[cfe-dev] libc++ red-black tree: halving the branches

Sat Apr 7 05:03:35 PDT 2012

On 07/04/12 03:42, Sean Silva wrote:
> I've got a little bit for everybody:
>
> Howard: I completely understand your points. By no means did I intend 
> this code in its current form to get into libc++, it was mostly just 
> an experiment. I would not myself advocate this code change without 
> clear evidence of a performance win.
>
> Chandler: perf is a really good tool for monitoring this stuff. There 
> are a lot of low-level performance considerations, and measuring is 
> the only way to really evaluate this kind of change. Also I think 
> there are more "macro" optimizations to be made to the rebalancing 
> code to reduce branches and branch mispredicts, bringing me to...
>
> Joerg: wow, that code is insane. the author really groks the red-black 
> tree algorithms like nothing that I've ever seen before (not even 
> CLRS). For example in the insert rebalancing, they put the Case 1 
> recoloring in the loop by itself. Case 2 and 3 for are put *outside* 
> the loop, which makes so much sense since Case 2 and 3 only execute 
> exactly once (if at all), since the tree is balanced after that code 
> runs. Also, their use of an array to hold the left and right nodes is 
> beautiful! I though I was clever with the pointer-to-members, but the 
> array version is simpler, and to boot they can use the result of 
> comparisons like (father == grandpa->rb_right) directly to index which 
> one to use.
>
> Yet another case in the field of computing where a more-complicated 
> solution (pointer to members to determine left and right) has a 
> better, simpler solution.
>
> Dave: from the point of view of code understandability, the current 
> code is probably about as good as it gets, since it is essentially a 
> mirror image in code in the CLRS algorithms book, which to my 
> knowledge is where pretty much everybody learns how red-black trees 
> work (and uses as a reference for the rb-tree algorithms). 
> Unfortunately, the CLRS code is more theoretically oriented and their 
> "programming language" for the algorithms lacks many of the more 
> powerful capabilities that real computers have, such as dynamically 
> choosing offsets for member access. Actually, my original inspiration 
> for this was the "else" branch in RB-Insert-Fixup, which simply says 
> "(same as then branch but with left and right reversed)".
>
> I have to say, that netbsd red-black tree has really piqued my 
> interest. Two other red-black trees I have seen "in the wild"---the 
> linux one and the nginx one---also follow the more to-the-book 
> implementation like libc++'s; perhaps this is because the netbsd-like 
> code has no significant advantage?
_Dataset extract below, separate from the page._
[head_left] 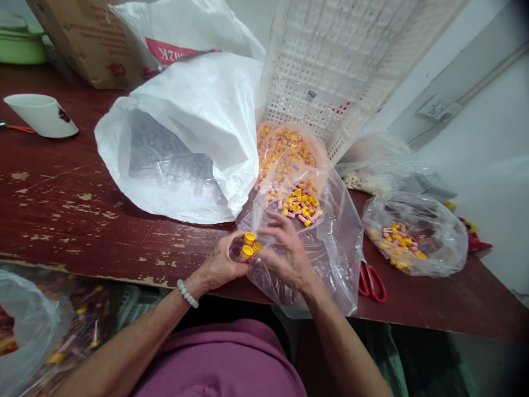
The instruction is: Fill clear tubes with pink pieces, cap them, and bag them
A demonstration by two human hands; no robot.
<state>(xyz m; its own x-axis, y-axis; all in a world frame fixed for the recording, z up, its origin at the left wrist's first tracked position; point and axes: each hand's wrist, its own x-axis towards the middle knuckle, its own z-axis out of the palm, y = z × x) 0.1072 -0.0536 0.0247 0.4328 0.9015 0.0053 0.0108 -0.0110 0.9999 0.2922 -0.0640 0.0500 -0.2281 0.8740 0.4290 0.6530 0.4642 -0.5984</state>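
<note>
My left hand (221, 263) is closed around a small bunch of clear tubes with yellow caps (248, 245), held at the table's front edge. My right hand (287, 251) is right beside it, fingers partly spread, its fingertips touching the capped tubes. Both hands rest over the mouth of a clear plastic bag (326, 242) that holds a heap of yellow caps and pink pieces (301, 204). A white bead bracelet (187, 293) is on my left wrist.
A large white bag (198, 110) of clear empty tubes lies open on the worn red table (61, 204). A white plastic crate (343, 55) leans behind. At right sit another clear bag of caps (413, 234) and red scissors (372, 281). A white cup (41, 114) stands far left.
</note>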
Or maybe it is simply obscurity of 
> this approach? idk, but I think I'm going to end up writing at least a 
> couple red-black trees in order to test this.... fun...
If that's not enough fun, have you considered comparing your red-black 
tree implementations with other tree implementations, say avl-trees?

I'm on Debian amd64 if you need to run your tests on different hardware.

I'll even give writing the avl-tree performance tests a whirl, once you 
show me how you run the perf tests with red-black trees - a tar ball I 
can unpack and "make check" with is all I need.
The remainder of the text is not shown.